Extracting occasions

Create six individual tibbles that contains the data of each participant (one row per id) seperately for each occasion (0 to 5).

Joining tables

Combine the variables of the 6 tibbles into one wide block (in wide format) and compare your resulting table with data_wide.

Hint: As you cannot combine all six blocks in one command, they have to be combined in a stepwise fashion.

Cleaning up

As you might have noticed the number of columns of our newly created data set and the data in wide format (data_wide) are not the same. That is because:

information on each participants’ intervention group is included six times in our created data;
data_wide also includes the information on the participants (contained in p_info).

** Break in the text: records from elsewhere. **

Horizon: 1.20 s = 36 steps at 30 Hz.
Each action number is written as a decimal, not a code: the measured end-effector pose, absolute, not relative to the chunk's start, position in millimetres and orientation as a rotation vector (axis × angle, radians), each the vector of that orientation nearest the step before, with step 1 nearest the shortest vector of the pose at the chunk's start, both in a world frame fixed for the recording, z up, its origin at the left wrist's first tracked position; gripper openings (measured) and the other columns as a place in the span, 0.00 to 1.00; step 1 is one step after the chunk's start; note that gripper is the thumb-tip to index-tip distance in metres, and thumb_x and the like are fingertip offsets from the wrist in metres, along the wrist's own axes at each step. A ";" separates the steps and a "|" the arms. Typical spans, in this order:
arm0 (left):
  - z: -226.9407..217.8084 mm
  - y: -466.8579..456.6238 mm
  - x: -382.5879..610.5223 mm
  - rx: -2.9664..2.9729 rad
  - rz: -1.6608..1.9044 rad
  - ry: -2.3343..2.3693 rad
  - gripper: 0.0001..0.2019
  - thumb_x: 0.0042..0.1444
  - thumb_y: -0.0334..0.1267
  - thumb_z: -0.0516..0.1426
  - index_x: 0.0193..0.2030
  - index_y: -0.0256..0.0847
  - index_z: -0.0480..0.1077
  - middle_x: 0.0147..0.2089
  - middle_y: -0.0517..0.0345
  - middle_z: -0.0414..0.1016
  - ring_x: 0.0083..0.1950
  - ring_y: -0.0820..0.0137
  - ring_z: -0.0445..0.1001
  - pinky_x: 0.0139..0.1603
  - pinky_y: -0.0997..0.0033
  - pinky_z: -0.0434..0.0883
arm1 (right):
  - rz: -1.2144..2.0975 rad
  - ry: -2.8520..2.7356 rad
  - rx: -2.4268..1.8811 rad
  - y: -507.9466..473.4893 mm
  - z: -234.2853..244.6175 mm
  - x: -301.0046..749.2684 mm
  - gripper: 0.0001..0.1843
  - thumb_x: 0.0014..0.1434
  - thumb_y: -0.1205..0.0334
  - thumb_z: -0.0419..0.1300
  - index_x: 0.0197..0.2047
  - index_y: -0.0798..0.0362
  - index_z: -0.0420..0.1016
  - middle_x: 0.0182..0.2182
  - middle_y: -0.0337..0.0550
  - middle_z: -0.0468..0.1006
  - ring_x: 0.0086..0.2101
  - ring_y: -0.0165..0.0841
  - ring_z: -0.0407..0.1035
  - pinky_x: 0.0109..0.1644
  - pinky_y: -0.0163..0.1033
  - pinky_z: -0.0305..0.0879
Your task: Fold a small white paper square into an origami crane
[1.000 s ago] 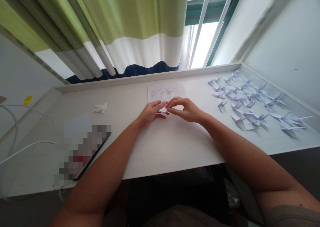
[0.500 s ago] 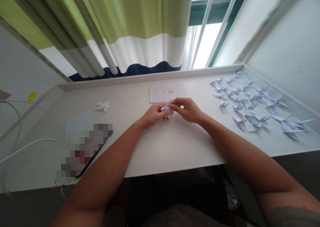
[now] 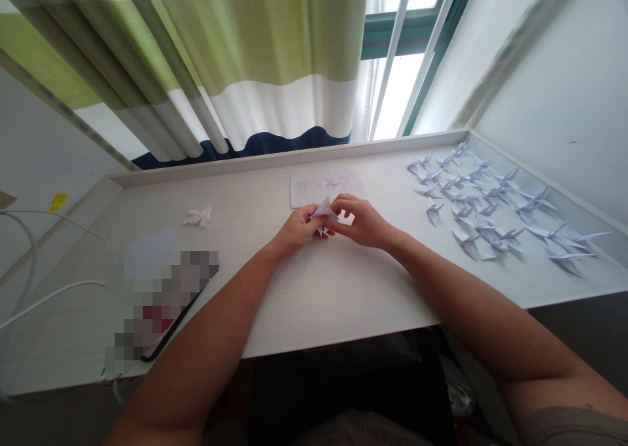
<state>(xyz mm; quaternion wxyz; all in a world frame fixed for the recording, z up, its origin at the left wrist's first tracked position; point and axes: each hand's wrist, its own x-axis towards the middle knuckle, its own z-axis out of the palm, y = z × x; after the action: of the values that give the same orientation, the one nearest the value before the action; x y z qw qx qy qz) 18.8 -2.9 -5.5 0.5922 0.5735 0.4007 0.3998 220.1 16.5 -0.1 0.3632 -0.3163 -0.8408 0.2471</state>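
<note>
Lifted now, folded paper (image 3: 324,209) (pointed) pinched between left hand (image 3: 294,229) and right hand (image 3: 362,222)

Two bare forearms in view, left hand (image 3: 297,229) and right hand (image 3: 362,222) without rings, watch, gloves or bracelets, no sleeve reaching as far as either elbow. At the lower right corner, a strip of grey-brown cloth (image 3: 574,426) over the right upper arm, probably the hem of a short sleeve, though cut off by the frame edge. Along the bottom edge, more cloth of a similar dull tone (image 3: 343,429), dim and blurred.
</note>
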 end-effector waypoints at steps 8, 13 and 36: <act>-6.3 -3.6 19.0 1.355 0.881 0.911 0.21 0.57 0.54 0.70 0.44 0.37 0.78 0.40 0.52 0.83 0.38 0.65 0.84 0.45 0.64 0.78 | 0.714 -2.149 -0.859 21.7 -3.7 223.2 0.12 0.67 0.55 0.64 0.33 0.51 0.75 0.33 0.43 0.80 0.33 0.34 0.70 0.40 0.42 0.68; -6.7 -4.0 17.6 1.404 0.854 0.921 0.20 0.58 0.53 0.70 0.44 0.36 0.79 0.38 0.49 0.84 0.40 0.64 0.84 0.44 0.65 0.77 | 0.706 -2.052 -0.977 21.0 -4.9 220.5 0.12 0.65 0.56 0.64 0.31 0.51 0.72 0.28 0.40 0.79 0.30 0.33 0.71 0.38 0.41 0.68; -0.6 -9.6 14.4 2.051 0.773 1.493 0.19 0.58 0.39 0.65 0.56 0.42 0.74 0.41 0.54 0.77 0.42 0.60 0.74 0.43 0.60 0.71 | 0.877 -1.947 -1.133 28.8 -15.4 217.7 0.08 0.53 0.65 0.66 0.38 0.52 0.80 0.29 0.38 0.77 0.31 0.33 0.70 0.38 0.39 0.67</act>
<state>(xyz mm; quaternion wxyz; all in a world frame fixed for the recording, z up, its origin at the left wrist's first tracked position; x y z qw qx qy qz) 14.4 -9.6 -0.6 0.2422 0.7504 0.5462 0.2827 217.7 28.8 -15.4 0.3543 -0.4383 -0.7532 0.3393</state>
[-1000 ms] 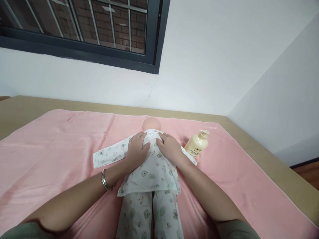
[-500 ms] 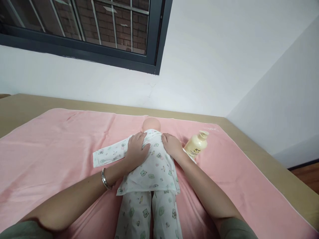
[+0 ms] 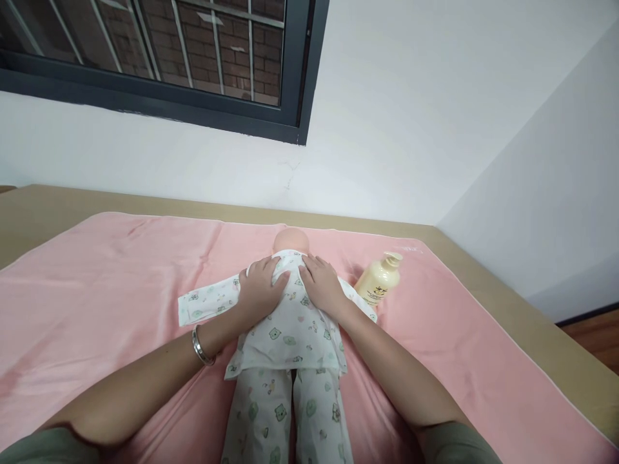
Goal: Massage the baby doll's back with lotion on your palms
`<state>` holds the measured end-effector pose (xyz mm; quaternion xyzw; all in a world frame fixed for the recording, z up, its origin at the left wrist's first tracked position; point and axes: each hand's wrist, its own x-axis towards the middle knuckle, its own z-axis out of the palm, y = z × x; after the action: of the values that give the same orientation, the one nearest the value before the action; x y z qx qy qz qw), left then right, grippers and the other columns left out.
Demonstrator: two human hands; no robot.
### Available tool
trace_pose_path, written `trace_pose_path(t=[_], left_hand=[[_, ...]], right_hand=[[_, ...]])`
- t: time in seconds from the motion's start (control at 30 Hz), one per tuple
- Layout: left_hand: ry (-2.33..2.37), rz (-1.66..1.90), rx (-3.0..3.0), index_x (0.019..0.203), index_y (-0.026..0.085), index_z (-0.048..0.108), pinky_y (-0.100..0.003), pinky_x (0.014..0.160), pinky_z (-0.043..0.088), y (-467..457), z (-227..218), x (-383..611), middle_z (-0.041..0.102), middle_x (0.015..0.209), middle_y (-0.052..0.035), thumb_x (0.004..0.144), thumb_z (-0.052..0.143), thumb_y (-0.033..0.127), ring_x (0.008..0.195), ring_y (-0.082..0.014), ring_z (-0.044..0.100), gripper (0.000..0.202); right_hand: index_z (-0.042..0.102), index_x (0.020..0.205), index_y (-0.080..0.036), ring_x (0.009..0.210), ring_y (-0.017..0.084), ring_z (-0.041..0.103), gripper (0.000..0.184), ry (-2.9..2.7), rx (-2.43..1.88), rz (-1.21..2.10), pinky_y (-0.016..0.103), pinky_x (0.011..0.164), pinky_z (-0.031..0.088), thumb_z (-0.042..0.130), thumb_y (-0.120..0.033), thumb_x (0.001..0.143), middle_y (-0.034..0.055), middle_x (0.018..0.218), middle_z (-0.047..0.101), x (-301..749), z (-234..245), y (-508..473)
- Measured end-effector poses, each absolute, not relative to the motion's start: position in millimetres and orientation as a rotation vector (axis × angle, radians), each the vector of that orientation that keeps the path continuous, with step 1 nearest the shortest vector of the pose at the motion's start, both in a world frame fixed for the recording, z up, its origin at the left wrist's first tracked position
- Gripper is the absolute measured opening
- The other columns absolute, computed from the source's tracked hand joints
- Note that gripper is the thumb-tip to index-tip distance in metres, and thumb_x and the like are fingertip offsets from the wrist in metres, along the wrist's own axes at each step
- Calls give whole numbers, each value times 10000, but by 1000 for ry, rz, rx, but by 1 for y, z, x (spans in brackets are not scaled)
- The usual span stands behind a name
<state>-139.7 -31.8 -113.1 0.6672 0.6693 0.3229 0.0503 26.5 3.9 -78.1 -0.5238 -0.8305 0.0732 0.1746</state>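
Note:
A baby doll (image 3: 291,241) lies face down, its bald head towards the wall. It wears a white top (image 3: 290,345) and matching trousers (image 3: 316,412), printed with small green bears. My left hand (image 3: 261,290) rests flat on the left side of the doll's upper back, fingers spread. On the right side of the upper back lies my right hand (image 3: 323,285), also with its fingers apart. The left sleeve (image 3: 206,303) stretches out sideways on the cloth; part of the right sleeve shows beyond my right wrist.
A pale yellow pump bottle (image 3: 380,280) stands tilted just right of the doll, close to my right forearm. Beneath everything is a pink cloth (image 3: 120,277) spread over a wooden table (image 3: 464,277). Behind rises a white wall (image 3: 377,129) with a dark-framed window (image 3: 290,77).
My right hand has shifted left, from the doll's shoulder edge onto its upper back, so more of the right sleeve shows. My left hand stays almost in place.

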Motion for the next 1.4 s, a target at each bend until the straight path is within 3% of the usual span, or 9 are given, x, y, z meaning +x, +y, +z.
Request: trace_pose_path(t=[0.2,0.33,0.57,0.67,0.8,1.07,1.2,1.3,1.4], left_hand=[[1998,924,2201,1330,182,541,-522,1095,353,-31,-110,-140,586,1383,-148,958,349,356,1310,-316,499,453],[1909,826,2062,1336,206,522,-467,1064,406,-18,-103,-152,625,1341,-114,967,331,387,1250,-277,561,453],[1991,887,2449,1332,157,532,-666,1122,256,-45,-106,-136,559,1393,-210,954,360,270,1342,-361,458,430],[1930,855,2518,1224,130,600,-617,1096,333,-38,-107,-139,602,1308,-224,930,380,215,1279,-349,507,377],[1794,844,2473,1057,192,660,-500,1001,452,-15,-111,-154,672,1162,-148,882,421,189,1122,-292,593,296],[1824,1255,1952,1296,164,559,-512,1085,400,-19,-122,-146,629,1298,-137,906,401,334,1234,-310,553,454],[1780,1452,1777,1345,163,511,-513,1105,392,-26,-126,-144,584,1356,-138,903,412,335,1278,-306,524,484],[1726,1550,1755,1352,178,491,-508,1121,380,-27,-129,-145,559,1378,-134,926,395,352,1305,-294,502,470],[1689,1617,1722,1377,161,455,-501,1121,376,-28,-131,-145,537,1393,-151,956,364,372,1318,-290,487,480]], right_hand=[[395,1491,-125,1438,369,333,529,-2409,-1638,235,602,1135,273,279,-379,1042,168,1561,392,17,-71,-19],[365,1504,-72,1456,362,306,526,-2516,-1618,80,557,1157,273,317,-283,1024,223,1552,379,8,-67,-45],[466,1430,-147,1438,361,337,478,-2455,-1624,230,570,1121,323,257,-347,1049,156,1560,396,18,-66,-12],[423,1467,-126,1438,377,331,496,-2442,-1649,199,585,1129,308,265,-333,1044,161,1568,381,16,-67,-16],[359,1520,-101,1440,393,323,536,-2492,-1601,45,582,1143,289,335,-285,1018,211,1564,364,7,-69,-44],[416,1494,-163,1445,329,347,514,-2399,-1604,253,532,1139,306,314,-377,1038,172,1548,410,29,-65,0],[375,1506,-89,1499,371,205,530,-2240,-1729,84,595,1158,217,333,-286,1016,220,1609,262,31,-59,0],[321,1538,-108,1526,340,102,570,-2343,-1437,0,556,1198,164,362,-319,1010,179,1647,167,20,-61,-20],[396,1507,-182,1520,317,150,535,-2522,-1204,65,578,1199,155,385,-382,1011,132,1630,261,10,-67,-33]])
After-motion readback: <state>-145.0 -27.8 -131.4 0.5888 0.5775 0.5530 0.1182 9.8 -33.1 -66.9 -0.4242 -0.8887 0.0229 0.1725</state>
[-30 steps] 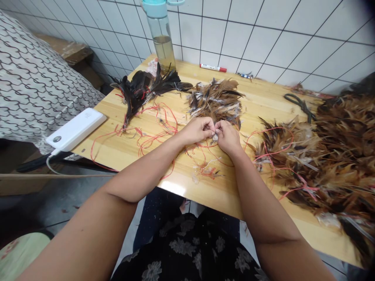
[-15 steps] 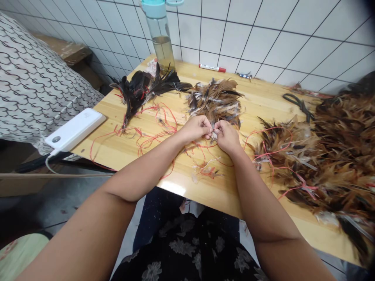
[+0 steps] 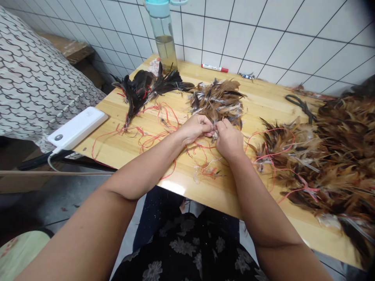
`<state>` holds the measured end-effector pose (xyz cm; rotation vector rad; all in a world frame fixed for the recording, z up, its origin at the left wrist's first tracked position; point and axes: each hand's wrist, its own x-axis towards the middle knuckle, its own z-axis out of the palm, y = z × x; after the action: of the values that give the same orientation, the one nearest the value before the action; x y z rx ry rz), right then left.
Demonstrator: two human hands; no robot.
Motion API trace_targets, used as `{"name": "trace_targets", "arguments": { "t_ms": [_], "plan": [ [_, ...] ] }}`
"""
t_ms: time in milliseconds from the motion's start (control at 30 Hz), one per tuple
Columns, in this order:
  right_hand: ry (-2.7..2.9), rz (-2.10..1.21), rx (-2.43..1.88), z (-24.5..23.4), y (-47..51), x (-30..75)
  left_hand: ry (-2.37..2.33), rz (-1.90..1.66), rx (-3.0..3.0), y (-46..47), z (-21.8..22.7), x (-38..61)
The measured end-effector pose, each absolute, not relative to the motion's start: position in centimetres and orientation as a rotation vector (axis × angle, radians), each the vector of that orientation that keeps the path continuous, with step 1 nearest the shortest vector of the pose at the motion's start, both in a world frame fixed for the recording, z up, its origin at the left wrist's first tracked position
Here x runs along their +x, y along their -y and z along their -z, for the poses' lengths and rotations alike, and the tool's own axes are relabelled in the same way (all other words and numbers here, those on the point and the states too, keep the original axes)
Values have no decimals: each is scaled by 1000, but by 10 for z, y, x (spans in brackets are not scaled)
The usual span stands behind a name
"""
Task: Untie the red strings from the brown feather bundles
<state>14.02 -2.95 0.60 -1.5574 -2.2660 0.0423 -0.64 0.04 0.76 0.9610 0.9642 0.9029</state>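
My left hand (image 3: 199, 128) and my right hand (image 3: 230, 136) meet over the middle of the wooden table, fingertips nearly touching. Both pinch the pale quill end of a small feather bunch (image 3: 215, 116), whose brown tips point away from me. Beyond them lies a pile of brown and white feathers (image 3: 218, 95). Red string (image 3: 158, 134) runs in loose loops to the left of my hands and under my left forearm. Short scraps of red string and fluff (image 3: 209, 171) lie just in front of my hands. What sits exactly between the fingertips is partly hidden.
Black feathers (image 3: 140, 88) lie at the back left near a water bottle (image 3: 165, 43). A white power bank (image 3: 77, 127) with a cable sits at the left edge. A red marker (image 3: 215, 68) lies by the tiled wall. Brown feathers (image 3: 345, 148) cover the right side.
My right hand has rolled over so its back faces up more, with its fingers curled tighter. My left hand keeps its pinch. The whole view has shifted slightly.
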Motion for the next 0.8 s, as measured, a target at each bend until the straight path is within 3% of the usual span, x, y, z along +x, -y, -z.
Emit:
{"name": "trace_targets", "arguments": {
  "t_ms": [233,800],
  "plan": [
    [1967,-341,-1421,10,15,147,-1090,-977,1084,1,-8,-4],
    [1766,-582,-1388,20,6,150,-1289,-1026,1755,2,-4,-5]
  ]
}}
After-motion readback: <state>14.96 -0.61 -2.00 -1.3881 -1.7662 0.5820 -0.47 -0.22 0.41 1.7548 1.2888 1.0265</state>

Exclude any redundant variables on the intervention group (keeping this variable only once) and include the participant information from p_info to create a new table complete_data. Check if and ensure that complete_data is equal to data_wide.

Alternative join

How would you change the steps to join the six blocks (in 3.) if you only wanted to keep the participants who took part on all six possible occasions? How many of them exist?

Filter join

Use a dplyr summary table on the data in AHI_CESD to determine the id of all participants that took part in all six occasions. Then use a filter join on p_info and on AHI_CESD to keep only the (rows of) data of these participants.

8.4.5 Exercise 5

This exercise relies on the raw data for the false positive psychology (see Section B.2 of Appendix B for details on the data and corresponding information). The original data can be obtained at https://openpsychologydata.metajnl.com/articles/10.5334/jopd.aa/ or https://zenodo.org/record/7664.

Preparation

Download the two raw data files and load them into R as study_1 and study_2 (fixing any obvious errors).

Extracting occasions

As both data files contain different participants, but the same variables about each participant, we want to save all data in one table. Combine both datasets, but mark each dataset by a study variable (that has a value of either 1 or 2).

Cleaning up

Identify individuals and arrange the dataset: Add a numeric ID variable identifying each individual participant and sort the dataset in an intuitive way.

Splitting and joining

The following code splits the data of falsePosPsy into two parts (pt_1 and pt_2):

# Data:
# falsePosPsy <- readr::read_csv("http://rpository.com/ds4psy/data/falsePosPsy_all.csv")  # online
falsePosPsy <- ds4psy::falsePosPsy_all  # ds4psy pkg
dim(falsePosPsy)
#> [1] 78 19

# Create 2 different datasets: 
pt_1 <- falsePosPsy %>%
  select(study, ID, aged, aged365, female, dad, mom)

pt_2 <- falsePosPsy %>%
  select(ID, potato, when64, kalimba, cond, root, bird, political, 
         quarterback, olddays, feelold, computer, diner)

Re-create the full data set (from pt_1 and pt_2) in at least three different ways (and verify that each of them yields the same data as falsePosPsy).

This concludes our exercises on using dplyr commands for joining two tables.